:: Directions for this task ::
Every line of the material below should be output exactly as written, with the images skipped.

:: Provided material ::
══════════════════════════════

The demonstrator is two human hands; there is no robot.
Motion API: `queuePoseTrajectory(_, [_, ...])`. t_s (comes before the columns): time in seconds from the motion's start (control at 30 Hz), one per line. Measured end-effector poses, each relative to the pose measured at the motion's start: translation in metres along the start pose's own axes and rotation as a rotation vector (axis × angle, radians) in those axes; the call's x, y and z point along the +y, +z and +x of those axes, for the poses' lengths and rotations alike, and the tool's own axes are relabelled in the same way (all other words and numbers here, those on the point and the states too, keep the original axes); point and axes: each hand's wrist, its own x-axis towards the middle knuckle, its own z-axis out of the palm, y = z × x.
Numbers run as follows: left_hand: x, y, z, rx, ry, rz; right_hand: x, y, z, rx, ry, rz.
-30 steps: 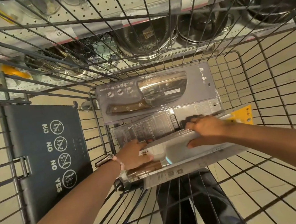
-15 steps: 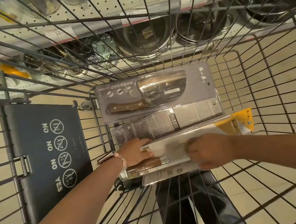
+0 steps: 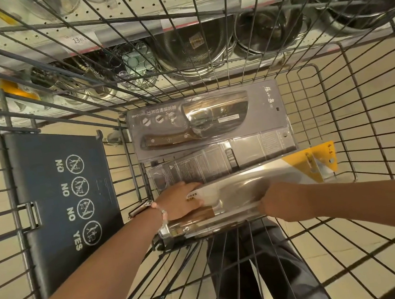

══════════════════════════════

:: Task result ::
The demonstrator is two human hands; there is no robot.
Motion API: `queuePoseTrajectory(_, [_, ...])`. t_s (comes before the columns): time in seconds from the motion's start (control at 30 Hz), one per line. Measured end-effector poses, each relative to the pose measured at the motion's start: translation in metres along the start pose's own axes and rotation as a rotation vector (axis × angle, radians) in those axes; the call's x, y and z point along the +y, +z and +x of those axes, for the poses' lengths and rotations alike, and the tool's own axes are relabelled in the same way (all other words and numbers here, those on the point and the states too, keep the original axes); point and axes: each hand's wrist, its own x-axis towards the middle knuckle, its own z-axis out of the palm, y = z × x.
Numbers run as follows: left_hand: x, y, z, rx, ry, rz; right_hand: x, y, z, rx, ry, rz.
-30 steps: 
-15 steps: 
+0 steps: 

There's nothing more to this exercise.